ABOUT THIS EXERCISE ▸ From the entries below, print exactly the span beginning with the line holding "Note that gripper" and ending with the line holding "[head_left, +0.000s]", endpoints included, and skip any pictures.

(Extracted data entries)
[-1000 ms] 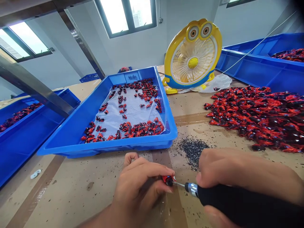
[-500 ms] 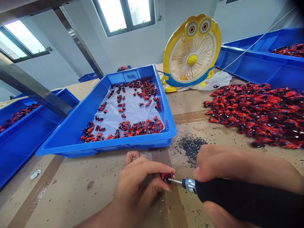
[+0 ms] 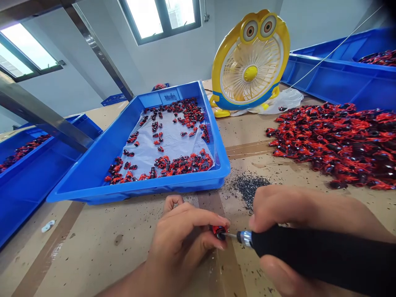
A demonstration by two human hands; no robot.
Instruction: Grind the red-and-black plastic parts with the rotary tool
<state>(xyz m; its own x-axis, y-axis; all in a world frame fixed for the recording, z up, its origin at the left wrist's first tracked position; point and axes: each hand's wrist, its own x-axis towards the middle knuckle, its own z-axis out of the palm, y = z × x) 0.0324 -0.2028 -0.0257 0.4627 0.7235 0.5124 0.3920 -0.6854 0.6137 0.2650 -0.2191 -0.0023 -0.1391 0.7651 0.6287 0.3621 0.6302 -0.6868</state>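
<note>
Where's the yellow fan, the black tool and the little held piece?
Yellow fan (image 3: 250, 74): head view, middle hub.
Black tool (image 3: 315, 256): head view, handle.
Little held piece (image 3: 218, 231): head view, its visible end.

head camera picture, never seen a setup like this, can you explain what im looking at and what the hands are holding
There is no robot here, just a person's two bare hands. Every picture comes from one camera worn on that person's head, looking forward and down.

The left hand pinches a small red-and-black part between its fingers. The right hand grips a thick black tool, its thin metal tip at the part's dark end; how deep it goes can't be told.

On the brown table sit a blue tray with similar parts on a white sheet, a big pile of them to the right, dark scraps and a yellow fan.
</note>
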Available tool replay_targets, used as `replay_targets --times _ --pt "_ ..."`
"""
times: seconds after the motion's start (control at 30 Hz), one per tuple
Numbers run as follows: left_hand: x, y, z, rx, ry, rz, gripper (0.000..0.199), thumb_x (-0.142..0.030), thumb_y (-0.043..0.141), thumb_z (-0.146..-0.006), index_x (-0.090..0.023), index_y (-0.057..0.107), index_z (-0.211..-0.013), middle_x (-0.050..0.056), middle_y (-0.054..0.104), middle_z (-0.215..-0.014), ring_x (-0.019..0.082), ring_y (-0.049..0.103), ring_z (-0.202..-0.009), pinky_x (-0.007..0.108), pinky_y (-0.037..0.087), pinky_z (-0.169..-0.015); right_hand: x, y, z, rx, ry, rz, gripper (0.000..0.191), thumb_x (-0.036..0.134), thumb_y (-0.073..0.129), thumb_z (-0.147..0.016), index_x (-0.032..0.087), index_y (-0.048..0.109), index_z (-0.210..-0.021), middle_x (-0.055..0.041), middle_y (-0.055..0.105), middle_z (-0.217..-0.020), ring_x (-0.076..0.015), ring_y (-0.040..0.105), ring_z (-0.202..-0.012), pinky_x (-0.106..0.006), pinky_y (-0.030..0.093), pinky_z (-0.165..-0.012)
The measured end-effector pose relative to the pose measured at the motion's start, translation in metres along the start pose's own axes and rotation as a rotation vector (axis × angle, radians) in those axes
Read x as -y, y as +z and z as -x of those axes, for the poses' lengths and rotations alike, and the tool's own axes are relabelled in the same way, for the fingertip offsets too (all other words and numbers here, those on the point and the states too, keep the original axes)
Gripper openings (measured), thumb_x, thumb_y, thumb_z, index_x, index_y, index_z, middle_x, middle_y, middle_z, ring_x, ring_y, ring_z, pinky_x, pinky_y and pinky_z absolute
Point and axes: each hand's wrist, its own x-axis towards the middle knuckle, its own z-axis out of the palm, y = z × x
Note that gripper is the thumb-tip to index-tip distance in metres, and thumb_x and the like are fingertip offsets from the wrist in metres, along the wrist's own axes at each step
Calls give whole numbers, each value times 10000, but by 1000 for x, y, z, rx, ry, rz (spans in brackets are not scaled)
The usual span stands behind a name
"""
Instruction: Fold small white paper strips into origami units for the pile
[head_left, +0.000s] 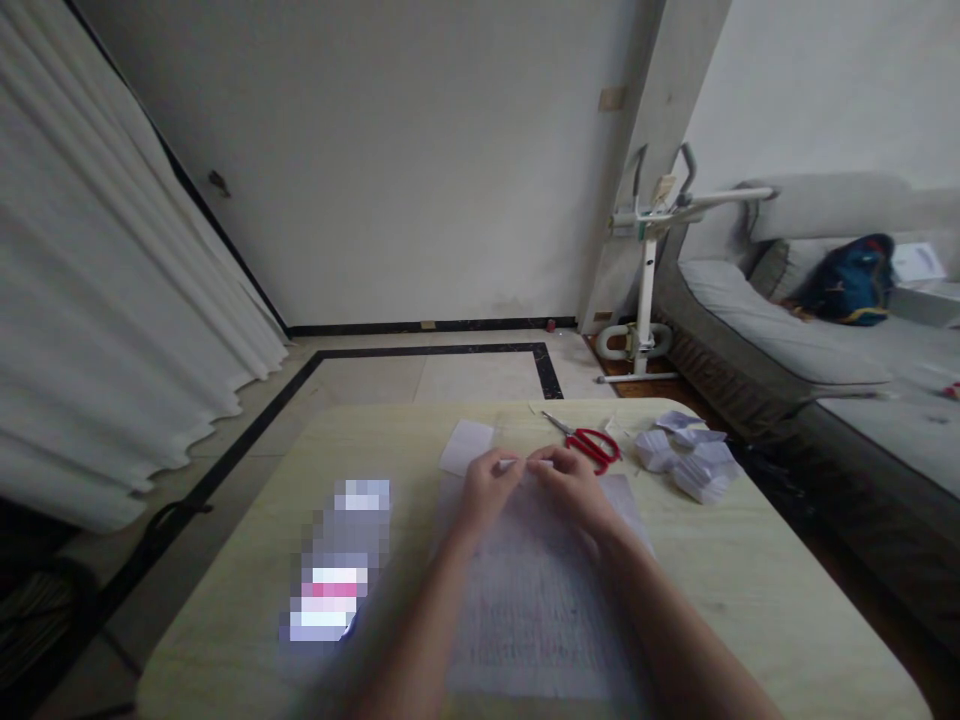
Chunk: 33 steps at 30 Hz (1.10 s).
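Observation:
Both hands meet over the far part of the table, fingertips close together. My left hand (487, 485) and my right hand (566, 485) each pinch a small narrow strip of white paper (513, 463), whose ends the fingers partly hide. Below my forearms lies a large sheet of paper (544, 620) with faint lines of marks. Just beyond my left hand is a small square of white paper (466, 446). Scissors with red handles (596, 447) lie beyond my right hand, blades pointing to the far left.
Several folded paper pieces (701, 468) sit in a pile at the table's right. A blurred-out phone-like device (337, 560) lies on the left of the wooden table (750, 600). Beyond are a white exercise machine (645, 290), a grey sofa (787, 330) and white curtains (112, 280).

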Motion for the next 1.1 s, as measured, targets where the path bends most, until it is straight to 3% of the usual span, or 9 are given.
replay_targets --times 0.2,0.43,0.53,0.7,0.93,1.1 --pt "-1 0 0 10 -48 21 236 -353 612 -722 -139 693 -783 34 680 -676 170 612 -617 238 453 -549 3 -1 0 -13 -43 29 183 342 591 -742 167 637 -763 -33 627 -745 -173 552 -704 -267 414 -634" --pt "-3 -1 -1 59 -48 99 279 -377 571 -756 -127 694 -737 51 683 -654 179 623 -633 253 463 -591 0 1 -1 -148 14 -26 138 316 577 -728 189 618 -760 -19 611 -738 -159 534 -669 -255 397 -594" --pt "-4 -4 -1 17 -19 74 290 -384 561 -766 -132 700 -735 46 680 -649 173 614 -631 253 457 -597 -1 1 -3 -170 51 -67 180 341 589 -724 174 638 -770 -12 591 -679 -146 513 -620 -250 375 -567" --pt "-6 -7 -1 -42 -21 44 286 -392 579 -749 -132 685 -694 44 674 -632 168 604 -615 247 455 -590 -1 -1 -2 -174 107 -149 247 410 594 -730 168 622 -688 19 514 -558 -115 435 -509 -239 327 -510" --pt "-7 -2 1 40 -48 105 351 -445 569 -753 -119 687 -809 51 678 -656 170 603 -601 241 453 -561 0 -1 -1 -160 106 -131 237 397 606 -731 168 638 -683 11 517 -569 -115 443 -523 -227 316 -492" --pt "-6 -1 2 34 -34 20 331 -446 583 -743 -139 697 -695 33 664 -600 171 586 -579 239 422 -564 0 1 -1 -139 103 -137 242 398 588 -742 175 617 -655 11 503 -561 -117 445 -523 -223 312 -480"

WRITTEN SOLUTION ▸
Note that gripper is the thumb-tip to index-tip distance in metres, and thumb_x and the like are fingertip offsets from the wrist in metres, along the wrist's own axes at each step
Calls give whole numbers, each value times 10000, but by 1000 for x, y, z, rx, ry, rz (spans in brackets are not scaled)
The usual span stands behind a name
"""
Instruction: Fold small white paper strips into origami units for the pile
[head_left, +0.000s] 

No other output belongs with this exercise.